For the first time since 2005, when comparable data was kept in China, state-controlled banks have begun a sustained reduction in real estate lending, data released last week showed. Instead, huge amounts of money are being funneled to manufacturers, especially in fast-growing industries such as electric cars and semiconductors.

There are risks to the approach. China has a chronic oversupply of factories, well more than it needs for its domestic market. A greater emphasis on manufacturing will likely lead to more exports, an increase that could antagonize China’s trading partners. China’s additional lending also poses a challenge to the West, which is trying to promote additional investment in some of the same industries through legislation such as the Biden administration’s Inflation Reduction Act.

The shift to production lending underlines Beijing’s reluctance to bail out China’s debt-laden real estate market. Construction and housing account for about a quarter of the economy and are now suffering from sharp declines in prices, sales and investment.

China’s investment push could fuel more growth in the coming months, partially offsetting the housing sector’s woes. But more central government borrowing to replace local borrowing will do little to undo the long-term drag on growth caused by rising debt.

“I don’t think there is a problem for short-term development, but we should worry about medium- and long-term development,” Ding Shuang, chief China economist at Standard Chartered, said at a recent forum of Chinese economists and financial experts in Guangzhou. “It’s fair to say that real estate is not at a bottom.”

China’s housing crisis has its roots in four decades of debt-fueled speculation that pushed prices to levels far above what could normally be justified by rents or household incomes. Chinese policymakers caused the sector’s recent downturn by reining in lending several years ago, and are now reluctant to save the sector by unleashing a new wave of home loans.

The government believed China’s economy would bounce back in 2023 after the country’s leaders lifted most of the ‘zero Covid’ restrictions that devastated the economy last year. But after an initial burst of activity, growth slowed in the spring and summer. Vulnerabilities remain: industrial activity fell again last month, after growing in August and September.

Last week, at a conference chaired by Xi Jinping, China’s top leader, Communist Party and government officials met privately to discuss financial policy. According to an official statement afterwards, the conference ordered more financial resources to be sent to advanced manufacturing industries, as well as aid to local governments.

While the housing market is struggling, factory construction, fueled by government-backed financing, is in high gear.

China has already built enough solar panel factories to meet the needs of the entire world. It has built enough car factories to make every car sold in China, Europe and the United States.

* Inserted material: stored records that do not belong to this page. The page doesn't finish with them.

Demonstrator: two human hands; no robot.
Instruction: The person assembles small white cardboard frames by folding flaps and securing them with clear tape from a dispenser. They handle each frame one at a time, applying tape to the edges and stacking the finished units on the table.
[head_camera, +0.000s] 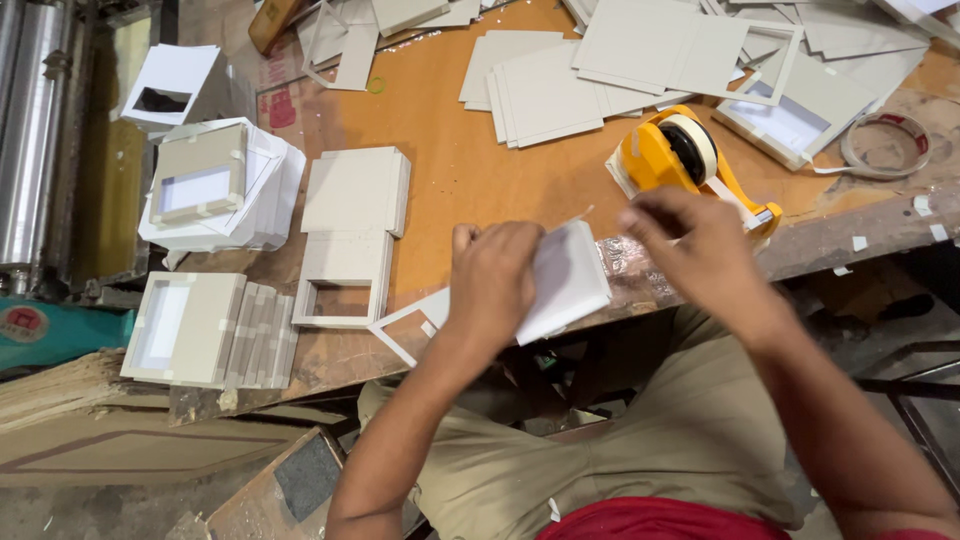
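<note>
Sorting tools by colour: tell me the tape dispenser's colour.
Yellow-orange tape dispenser, clearest in the head view.

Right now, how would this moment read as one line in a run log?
left hand: holds white card piece | right hand: blurred, beside yellow tape dispenser | table: grey card frames, stacked boards

Seen from above, at the edge of an orange worktable (450, 170): left hand (492, 280) closed over a small white box (568, 280), gripping it from the near side; right hand (690, 240) blurred, raised just beside the box's right edge, close to a yellow tape dispenser (680, 155). Flat grey card frame (405, 330) lying under the left wrist. Further left, stacked grey board pieces (355, 190), an open frame (340, 285), finished boxes (205, 325). Loose cut boards (560, 85) scattered along the far side, a tape roll (885, 145) at right.
</note>
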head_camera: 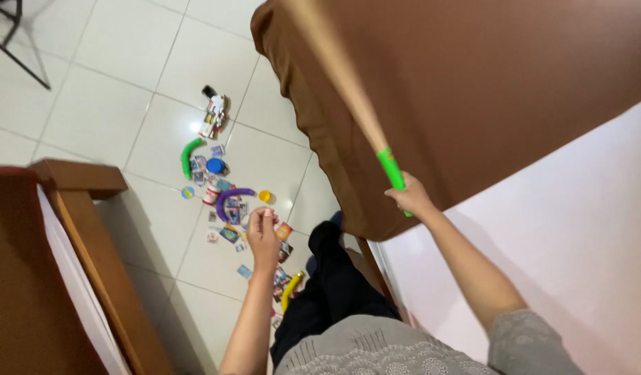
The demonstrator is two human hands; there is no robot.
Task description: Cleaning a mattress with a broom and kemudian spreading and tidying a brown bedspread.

And by the end of 2024, China will have built as many petrochemical plants in just five years as all the plants now operating in Europe plus Japan and South Korea.

Economists at the recent meeting in Guangzhou held by the International Finance Forum, a Chinese think tank, acknowledged that the country was facing challenges not seen since the years immediately following Mao’s death in 1976. But they predicted that major investments in new production technologies would pay off. out.

“Today we have similar problems as in 1978, so the question now is: what will be the future of innovation-driven growth?” said Zhang Yansheng, a former senior official at the central government’s economic planning agency who is now with the China Center for International Economic Exchanges.

The Chinese banking system’s shift from real estate lending to manufacturing began several years ago, Bert Hofman, director of the East Asian Institute at the National University of Singapore, said at the event in Guangzhou.

Before the pandemic, Chinese banks were increasing their real estate lending by more than $700 billion a year. In the twelve months to September, total outstanding real estate loans fell slightly. Banks lent less to developers, and households paid off old mortgages and took out fewer new ones.

By comparison, net lending to industrial companies shot up from $63 billion in the first nine months of 2019 to $680 billion in the first nine months of this year. That money has been spent partly on building a semiconductor industry that could allow China to wean itself off imports and sidestep US export controls, but also on categories such as electric car production and shipbuilding.

Many economists have expressed concern that throwing more money at manufacturing might not save the broader economy. The real estate sector is still in decline and is so large that it will not be easy to compensate for its problems with growth in sectors such as the automotive industry, which represents 6 to 7 percent of economic output.

The factory-building spree threatens to antagonize other countries: much of the extra production is likely to be exported as many Chinese households have curtailed their spending.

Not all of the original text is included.